We don't have any close mutual friends, except the people at the non-profit. I wish I could ask them, but it might be weird.

------------------It's a small town wedding with reception in the town hall. I just emailed her asking how many people have RSVP'd. Maybe I'll email her about the cake cutting. I'd would be nice to know what to wear (wedding attire or not) and how long I need my babysitter! It's not like I can run home and change.




I've been following this thread hoping that it all works out, without any hurt feelings on your side. [I've quoted each of your posts above to make sure I didn't lose any of your comments in the body of the thread.] I hope your husband is correct, but it certainly could go either way. You offered with affection and pride to invest the time and $$ needed to do a wedding cake for a former acquaintance/friend. You assumed that since it was made clear that the cake was a gift, free and clear, that you and your husband would be invited.

I would suggest that 4 weeks out from the wedding that the "awkward phase" has passed and you need a distinct answer, potential hurt feelings or not. Since there has been no written invitation on her part, I think your concern: " I just think her and I are both going to feel bad about this." has already happened. I would simply ask if you and your husband have been invited. Not being clear is what is causing the current problem.

If she says, "No", then you may not wish to stay and cut the cake. If you offer to cut the cake before you find out, and THEN learn you are NOT invited, THAT would be "awkward".

4 weeks out is plenty of time to ask. I suggest a combination of BlakesCakes suggestion and my suggestion. The statements are clear, unambiguous and will tell you what you must know.

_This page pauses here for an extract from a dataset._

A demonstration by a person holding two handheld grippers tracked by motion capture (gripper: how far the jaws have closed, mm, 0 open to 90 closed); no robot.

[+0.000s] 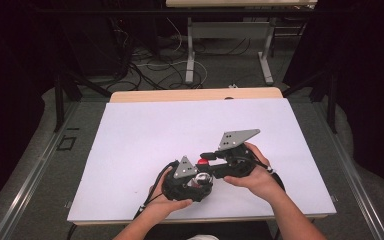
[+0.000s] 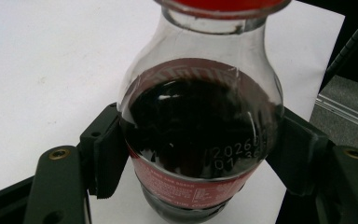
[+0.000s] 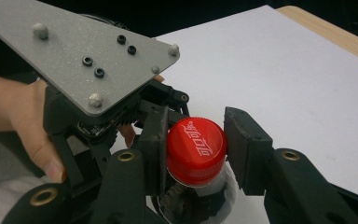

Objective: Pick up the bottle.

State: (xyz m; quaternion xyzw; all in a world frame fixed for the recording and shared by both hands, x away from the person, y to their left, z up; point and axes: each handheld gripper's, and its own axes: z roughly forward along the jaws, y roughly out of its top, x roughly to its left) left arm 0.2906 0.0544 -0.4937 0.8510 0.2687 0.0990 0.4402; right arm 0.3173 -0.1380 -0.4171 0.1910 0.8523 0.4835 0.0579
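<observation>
A small glass bottle (image 2: 200, 116) of dark drink with a red label stands on the white sheet (image 1: 145, 135) near the table's front. My left gripper (image 2: 200, 137) is shut on its body, one pad pressed to each side. On top sits the red cap (image 3: 196, 149) with white lettering. My right gripper (image 3: 196, 125) comes in from the right and is shut on this cap, with a jaw against each side. From the high view, the left gripper (image 1: 199, 180) sits low under the cap (image 1: 203, 161) and the right gripper (image 1: 206, 159) reaches it at neck height. A hand holds each gripper.
The white sheet covers most of the wooden table (image 1: 195, 94). Beyond the far edge stand another table's legs (image 1: 190, 55), with cables (image 1: 145, 70) on the floor. Grey floor rails (image 1: 35, 170) run along both sides.
</observation>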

I would merely telephone (no email)--NOW--and ask a pertinent cake/delivery question, and then say:

"I need to firm up plans for your wedding day. Should I plan on wearing casual clothes to deliver and set-up the cake, or will my husband and I need to have a change of formal wedding attire to change into after the cake delivery. I realized that we're very close to the day and I haven't received an invitation in the mail with an RSVP card. I'm sure that other vendors need final head counts. Are DH & I invited to the ceremony and reception?"

Wait for her answer.

If yes, then tell her 1 or 2 attending and follow up with an e-mail to that effect. If, "No", then simply say, "Thanks. I'll just plan on wearing casual attire for the delivery and set-up at the venue."

(I sincerely hope that your husband is correct. Best wishes, dear lady.)

Jess155 Posted 30 Jun 2012 , 1:18am

Thank you for all your suggestions. They've all been so helpful. Like I said, I wrote her an email about the RSVP count. She usually takes a few days to get back to me, which is normal because I take days to get back to her too. If I haven't heard anything by Monday, maybe I'll give her a call and ask about sending me pictures. I should know by her answer. I just don't want the "pity invitation". Some of your stories were just awful, and I can see how you'd be so upset!